MATERIAL PROVIDED Start Marker

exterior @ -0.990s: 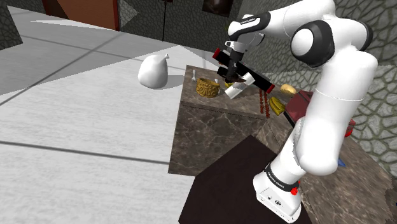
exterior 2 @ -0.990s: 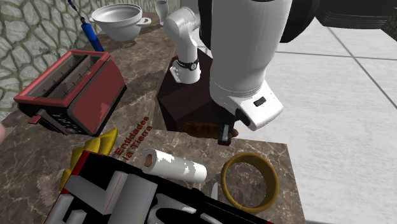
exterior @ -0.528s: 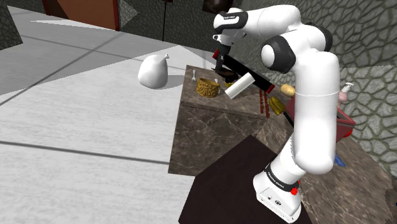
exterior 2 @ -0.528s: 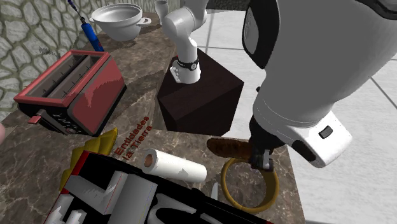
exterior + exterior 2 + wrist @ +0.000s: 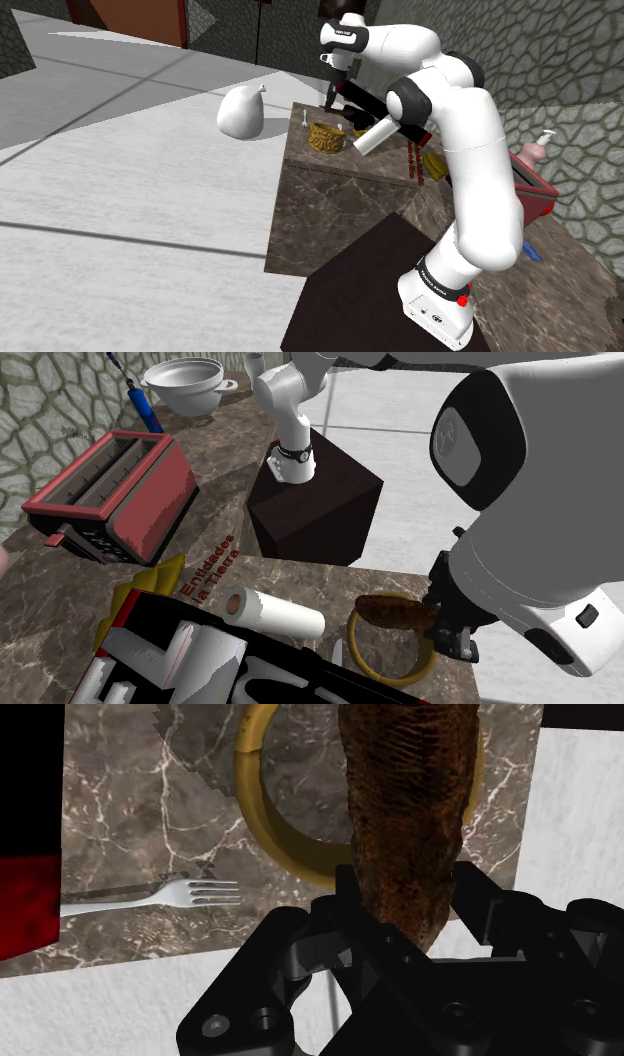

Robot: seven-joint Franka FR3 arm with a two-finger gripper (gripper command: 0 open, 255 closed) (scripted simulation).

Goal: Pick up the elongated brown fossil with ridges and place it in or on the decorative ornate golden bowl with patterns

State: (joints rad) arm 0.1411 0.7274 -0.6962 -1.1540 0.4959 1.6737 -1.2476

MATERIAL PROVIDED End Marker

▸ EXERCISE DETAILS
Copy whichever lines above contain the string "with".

▸ SOLUTION TO THIS TASK
Robot: seven-joint Franka FR3 arm with a two-finger gripper (gripper command: 0 open, 255 closed) (scripted simulation).
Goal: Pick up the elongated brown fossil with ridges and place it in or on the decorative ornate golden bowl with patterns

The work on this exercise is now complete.